---------- TASK INPUTS

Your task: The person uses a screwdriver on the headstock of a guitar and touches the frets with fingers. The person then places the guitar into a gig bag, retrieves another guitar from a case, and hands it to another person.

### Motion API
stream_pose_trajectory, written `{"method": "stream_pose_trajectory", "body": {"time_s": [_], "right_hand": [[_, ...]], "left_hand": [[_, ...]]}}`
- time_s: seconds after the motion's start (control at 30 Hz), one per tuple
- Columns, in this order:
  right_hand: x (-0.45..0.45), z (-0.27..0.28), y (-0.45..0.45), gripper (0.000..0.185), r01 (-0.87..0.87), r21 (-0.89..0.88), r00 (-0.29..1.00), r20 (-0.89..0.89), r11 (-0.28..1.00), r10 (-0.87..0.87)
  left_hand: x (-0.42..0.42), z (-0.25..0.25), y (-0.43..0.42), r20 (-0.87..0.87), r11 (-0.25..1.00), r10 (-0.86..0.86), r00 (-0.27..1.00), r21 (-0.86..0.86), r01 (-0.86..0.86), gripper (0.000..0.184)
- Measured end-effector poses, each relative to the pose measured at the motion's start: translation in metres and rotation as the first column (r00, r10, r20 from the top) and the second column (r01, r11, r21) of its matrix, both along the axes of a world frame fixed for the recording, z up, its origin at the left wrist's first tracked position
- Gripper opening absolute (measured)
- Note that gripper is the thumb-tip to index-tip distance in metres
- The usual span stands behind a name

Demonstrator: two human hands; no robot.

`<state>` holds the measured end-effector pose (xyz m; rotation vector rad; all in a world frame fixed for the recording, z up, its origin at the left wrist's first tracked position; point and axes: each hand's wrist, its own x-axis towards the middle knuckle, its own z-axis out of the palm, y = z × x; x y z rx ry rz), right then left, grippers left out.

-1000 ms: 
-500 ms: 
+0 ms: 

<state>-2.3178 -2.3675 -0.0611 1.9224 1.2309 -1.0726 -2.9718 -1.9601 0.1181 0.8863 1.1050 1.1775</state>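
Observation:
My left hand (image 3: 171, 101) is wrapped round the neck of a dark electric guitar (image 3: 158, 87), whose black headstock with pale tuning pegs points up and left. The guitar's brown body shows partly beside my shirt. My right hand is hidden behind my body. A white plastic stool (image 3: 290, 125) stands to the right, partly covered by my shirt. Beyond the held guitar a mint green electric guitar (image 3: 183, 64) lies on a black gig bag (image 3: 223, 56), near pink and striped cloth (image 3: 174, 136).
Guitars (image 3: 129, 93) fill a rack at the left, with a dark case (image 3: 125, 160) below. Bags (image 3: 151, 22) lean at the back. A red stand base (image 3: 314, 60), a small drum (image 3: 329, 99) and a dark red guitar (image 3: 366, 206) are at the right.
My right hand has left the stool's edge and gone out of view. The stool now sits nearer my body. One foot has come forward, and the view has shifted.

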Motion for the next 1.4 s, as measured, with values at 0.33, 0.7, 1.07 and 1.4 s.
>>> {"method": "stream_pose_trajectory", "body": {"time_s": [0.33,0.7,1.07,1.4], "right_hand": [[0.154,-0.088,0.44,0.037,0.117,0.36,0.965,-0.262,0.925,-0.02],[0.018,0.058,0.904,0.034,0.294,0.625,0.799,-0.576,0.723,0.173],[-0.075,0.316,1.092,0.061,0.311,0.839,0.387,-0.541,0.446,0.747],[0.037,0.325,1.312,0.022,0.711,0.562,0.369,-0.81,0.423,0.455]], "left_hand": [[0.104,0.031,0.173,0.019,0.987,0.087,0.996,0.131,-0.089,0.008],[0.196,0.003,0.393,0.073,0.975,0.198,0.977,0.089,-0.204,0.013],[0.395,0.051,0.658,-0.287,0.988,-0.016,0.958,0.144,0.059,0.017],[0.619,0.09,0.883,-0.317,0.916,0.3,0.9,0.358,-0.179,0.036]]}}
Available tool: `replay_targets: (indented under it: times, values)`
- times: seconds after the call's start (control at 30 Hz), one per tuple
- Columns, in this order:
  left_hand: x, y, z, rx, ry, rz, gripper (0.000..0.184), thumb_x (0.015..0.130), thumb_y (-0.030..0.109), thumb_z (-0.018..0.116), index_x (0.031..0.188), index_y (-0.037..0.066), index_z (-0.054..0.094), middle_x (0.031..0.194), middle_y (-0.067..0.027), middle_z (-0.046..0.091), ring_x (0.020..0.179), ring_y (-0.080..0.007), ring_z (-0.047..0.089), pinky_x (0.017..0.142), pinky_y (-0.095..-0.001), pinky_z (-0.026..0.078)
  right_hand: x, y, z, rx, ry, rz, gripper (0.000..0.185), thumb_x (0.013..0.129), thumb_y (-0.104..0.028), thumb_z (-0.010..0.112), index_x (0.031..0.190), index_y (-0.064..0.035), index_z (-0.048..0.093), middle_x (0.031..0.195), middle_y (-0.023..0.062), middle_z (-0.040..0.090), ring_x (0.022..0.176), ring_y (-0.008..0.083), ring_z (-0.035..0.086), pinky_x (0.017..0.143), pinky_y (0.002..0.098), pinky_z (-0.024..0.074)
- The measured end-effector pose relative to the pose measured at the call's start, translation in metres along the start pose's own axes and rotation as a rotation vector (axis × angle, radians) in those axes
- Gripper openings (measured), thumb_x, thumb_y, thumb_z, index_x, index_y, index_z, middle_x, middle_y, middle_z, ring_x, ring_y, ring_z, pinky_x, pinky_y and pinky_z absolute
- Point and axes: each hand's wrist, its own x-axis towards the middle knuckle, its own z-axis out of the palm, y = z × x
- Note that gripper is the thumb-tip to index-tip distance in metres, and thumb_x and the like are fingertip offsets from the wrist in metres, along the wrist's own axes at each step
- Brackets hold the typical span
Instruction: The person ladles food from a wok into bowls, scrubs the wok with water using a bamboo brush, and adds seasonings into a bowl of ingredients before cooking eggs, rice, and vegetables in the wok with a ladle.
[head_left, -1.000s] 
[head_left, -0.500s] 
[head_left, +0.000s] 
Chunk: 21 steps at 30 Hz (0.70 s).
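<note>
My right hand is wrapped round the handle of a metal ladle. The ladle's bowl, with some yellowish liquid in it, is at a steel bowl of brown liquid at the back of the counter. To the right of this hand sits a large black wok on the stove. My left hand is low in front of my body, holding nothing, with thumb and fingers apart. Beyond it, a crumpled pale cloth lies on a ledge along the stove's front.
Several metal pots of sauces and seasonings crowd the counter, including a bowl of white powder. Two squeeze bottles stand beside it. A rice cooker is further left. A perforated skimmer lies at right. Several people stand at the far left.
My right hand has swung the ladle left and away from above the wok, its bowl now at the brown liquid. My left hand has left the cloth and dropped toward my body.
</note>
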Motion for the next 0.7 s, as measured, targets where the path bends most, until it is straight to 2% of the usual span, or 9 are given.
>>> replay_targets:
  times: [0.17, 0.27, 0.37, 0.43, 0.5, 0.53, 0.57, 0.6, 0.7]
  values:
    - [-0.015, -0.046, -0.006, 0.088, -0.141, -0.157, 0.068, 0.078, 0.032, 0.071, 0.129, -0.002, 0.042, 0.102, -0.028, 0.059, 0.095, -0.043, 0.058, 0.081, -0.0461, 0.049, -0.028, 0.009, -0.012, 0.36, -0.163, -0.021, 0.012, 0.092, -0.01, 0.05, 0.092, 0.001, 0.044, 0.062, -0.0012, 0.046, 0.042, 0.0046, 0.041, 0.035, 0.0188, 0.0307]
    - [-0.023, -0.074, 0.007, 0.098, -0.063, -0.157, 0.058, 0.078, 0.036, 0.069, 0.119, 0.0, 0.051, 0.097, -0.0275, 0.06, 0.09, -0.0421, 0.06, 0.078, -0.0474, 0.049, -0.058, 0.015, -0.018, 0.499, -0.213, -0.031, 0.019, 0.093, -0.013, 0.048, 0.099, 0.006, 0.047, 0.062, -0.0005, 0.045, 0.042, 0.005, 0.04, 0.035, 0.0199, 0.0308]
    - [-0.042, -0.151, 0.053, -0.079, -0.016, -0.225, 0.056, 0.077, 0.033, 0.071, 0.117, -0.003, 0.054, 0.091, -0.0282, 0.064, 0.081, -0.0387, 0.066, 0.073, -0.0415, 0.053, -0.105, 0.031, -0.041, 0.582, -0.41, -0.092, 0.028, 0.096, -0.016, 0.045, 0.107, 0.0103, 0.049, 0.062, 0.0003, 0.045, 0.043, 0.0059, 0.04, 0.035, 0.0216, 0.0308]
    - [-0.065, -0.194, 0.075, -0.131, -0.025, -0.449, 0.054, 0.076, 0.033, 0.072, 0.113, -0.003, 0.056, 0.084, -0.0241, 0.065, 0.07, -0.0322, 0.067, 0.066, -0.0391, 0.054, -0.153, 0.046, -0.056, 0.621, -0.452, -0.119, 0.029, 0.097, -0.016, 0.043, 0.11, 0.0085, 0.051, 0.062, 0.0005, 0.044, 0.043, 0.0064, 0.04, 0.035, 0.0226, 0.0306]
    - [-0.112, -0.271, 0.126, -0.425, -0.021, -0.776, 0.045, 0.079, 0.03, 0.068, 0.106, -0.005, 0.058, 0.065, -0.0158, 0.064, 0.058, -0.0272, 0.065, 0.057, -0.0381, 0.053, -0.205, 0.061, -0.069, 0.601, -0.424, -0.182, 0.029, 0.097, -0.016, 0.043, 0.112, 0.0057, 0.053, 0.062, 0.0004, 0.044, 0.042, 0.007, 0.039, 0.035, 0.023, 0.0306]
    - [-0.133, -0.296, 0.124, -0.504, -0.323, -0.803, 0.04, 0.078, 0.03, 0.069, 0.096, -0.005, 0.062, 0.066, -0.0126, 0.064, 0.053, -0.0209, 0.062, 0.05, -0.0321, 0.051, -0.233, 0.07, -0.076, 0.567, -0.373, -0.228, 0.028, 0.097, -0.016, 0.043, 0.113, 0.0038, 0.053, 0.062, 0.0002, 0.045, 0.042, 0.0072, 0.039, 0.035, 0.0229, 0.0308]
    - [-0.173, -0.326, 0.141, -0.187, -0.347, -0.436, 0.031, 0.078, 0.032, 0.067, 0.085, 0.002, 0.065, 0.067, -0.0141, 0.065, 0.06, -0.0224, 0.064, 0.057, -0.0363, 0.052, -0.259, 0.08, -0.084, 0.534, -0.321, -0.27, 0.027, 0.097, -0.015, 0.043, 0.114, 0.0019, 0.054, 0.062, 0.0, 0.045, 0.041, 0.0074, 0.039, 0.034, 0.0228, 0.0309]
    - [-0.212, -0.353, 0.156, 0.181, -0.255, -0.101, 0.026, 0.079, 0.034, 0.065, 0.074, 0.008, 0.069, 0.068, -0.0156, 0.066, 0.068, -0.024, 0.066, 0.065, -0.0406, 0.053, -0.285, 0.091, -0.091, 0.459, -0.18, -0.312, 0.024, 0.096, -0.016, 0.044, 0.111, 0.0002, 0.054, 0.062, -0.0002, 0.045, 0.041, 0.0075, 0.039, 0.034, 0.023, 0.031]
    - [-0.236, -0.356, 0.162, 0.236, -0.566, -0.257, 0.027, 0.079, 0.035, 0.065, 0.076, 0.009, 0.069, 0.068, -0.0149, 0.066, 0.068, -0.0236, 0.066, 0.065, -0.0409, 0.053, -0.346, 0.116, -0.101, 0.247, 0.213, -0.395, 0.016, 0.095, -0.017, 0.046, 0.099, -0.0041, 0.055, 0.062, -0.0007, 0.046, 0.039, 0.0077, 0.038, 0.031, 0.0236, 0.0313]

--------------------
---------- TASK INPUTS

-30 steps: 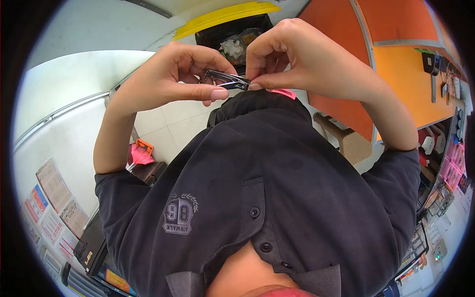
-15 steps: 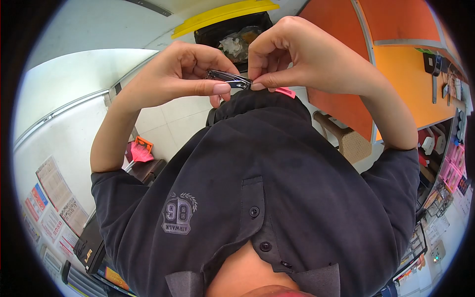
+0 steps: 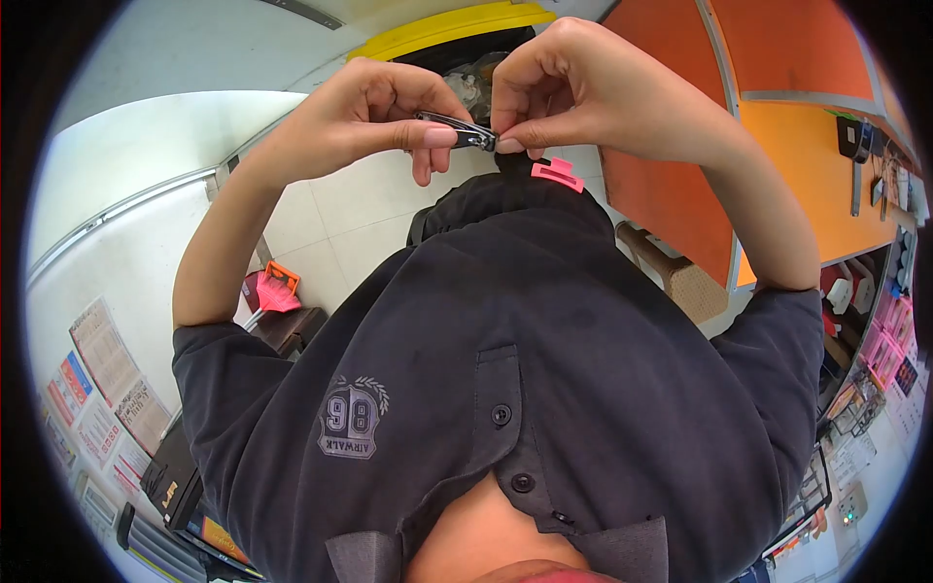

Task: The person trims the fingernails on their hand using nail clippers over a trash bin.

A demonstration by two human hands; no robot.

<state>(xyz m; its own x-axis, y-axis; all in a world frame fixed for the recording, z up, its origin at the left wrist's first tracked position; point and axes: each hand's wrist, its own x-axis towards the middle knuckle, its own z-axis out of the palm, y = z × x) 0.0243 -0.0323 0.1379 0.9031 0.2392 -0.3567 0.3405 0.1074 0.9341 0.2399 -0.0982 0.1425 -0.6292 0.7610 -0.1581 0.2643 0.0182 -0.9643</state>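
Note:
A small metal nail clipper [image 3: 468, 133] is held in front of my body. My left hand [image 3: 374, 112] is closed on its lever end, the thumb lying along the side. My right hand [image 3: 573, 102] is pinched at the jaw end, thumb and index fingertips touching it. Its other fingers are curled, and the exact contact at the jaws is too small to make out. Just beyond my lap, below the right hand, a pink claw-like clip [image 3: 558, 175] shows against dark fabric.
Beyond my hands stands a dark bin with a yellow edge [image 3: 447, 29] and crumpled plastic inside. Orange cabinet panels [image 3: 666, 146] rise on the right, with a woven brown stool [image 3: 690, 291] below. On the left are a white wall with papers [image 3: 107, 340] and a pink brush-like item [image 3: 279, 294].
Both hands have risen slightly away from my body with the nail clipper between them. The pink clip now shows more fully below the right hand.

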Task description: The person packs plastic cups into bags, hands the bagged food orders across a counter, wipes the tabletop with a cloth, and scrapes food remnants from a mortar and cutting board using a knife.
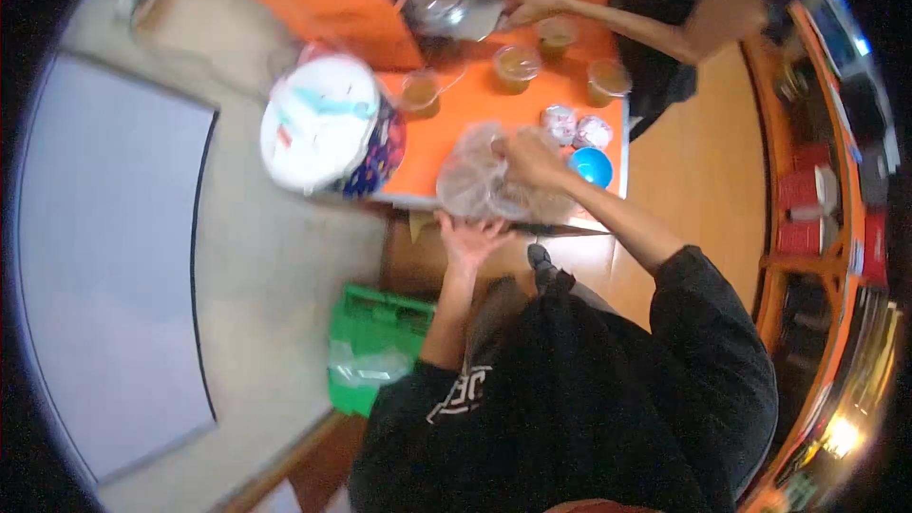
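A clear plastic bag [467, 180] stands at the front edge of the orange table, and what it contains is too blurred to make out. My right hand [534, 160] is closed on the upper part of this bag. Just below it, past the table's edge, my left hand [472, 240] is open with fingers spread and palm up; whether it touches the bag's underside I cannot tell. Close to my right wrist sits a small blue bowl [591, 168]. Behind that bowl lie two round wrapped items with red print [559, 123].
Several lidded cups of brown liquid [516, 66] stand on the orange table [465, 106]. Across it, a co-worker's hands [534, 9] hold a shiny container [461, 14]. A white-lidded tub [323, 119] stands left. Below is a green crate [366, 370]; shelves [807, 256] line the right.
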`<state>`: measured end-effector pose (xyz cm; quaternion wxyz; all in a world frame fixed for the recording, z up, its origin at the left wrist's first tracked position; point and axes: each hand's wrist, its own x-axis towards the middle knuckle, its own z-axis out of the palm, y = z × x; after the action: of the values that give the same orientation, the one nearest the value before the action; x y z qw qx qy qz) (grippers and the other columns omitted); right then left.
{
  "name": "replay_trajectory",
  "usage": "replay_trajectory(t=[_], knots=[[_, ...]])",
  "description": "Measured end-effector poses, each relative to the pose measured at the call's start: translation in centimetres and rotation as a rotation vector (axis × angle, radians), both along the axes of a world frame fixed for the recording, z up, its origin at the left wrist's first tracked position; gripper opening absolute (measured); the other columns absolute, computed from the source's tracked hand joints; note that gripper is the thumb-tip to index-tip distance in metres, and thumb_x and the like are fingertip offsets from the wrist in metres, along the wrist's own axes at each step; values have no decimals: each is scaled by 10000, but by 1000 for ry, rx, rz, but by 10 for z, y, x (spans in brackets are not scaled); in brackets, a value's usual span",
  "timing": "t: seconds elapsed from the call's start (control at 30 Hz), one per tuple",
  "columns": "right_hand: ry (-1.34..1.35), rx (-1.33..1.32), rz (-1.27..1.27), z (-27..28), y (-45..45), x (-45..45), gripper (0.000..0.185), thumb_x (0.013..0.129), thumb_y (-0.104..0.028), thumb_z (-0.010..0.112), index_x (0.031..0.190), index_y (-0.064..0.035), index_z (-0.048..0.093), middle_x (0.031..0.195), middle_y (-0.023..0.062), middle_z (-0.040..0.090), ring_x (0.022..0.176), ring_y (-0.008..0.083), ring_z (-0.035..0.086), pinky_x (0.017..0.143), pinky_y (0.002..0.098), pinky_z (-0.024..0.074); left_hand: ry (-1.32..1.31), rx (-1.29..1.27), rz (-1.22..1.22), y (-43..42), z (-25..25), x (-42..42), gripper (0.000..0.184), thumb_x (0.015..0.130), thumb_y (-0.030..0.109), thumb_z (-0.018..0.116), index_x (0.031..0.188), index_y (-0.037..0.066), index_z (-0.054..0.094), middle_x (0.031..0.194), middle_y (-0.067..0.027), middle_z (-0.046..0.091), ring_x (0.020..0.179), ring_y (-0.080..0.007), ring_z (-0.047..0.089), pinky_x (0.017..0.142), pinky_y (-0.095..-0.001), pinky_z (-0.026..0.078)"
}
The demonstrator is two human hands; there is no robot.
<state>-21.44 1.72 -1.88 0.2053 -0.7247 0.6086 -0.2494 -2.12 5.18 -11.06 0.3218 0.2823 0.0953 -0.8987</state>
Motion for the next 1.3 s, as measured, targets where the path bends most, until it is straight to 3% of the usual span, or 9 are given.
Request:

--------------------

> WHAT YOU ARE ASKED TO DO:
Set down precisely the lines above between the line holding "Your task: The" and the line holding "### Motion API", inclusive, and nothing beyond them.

> RESPONSE AREA:
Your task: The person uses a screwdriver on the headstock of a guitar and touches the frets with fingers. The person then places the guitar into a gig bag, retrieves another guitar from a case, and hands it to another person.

### Motion API

There is no more to this exercise.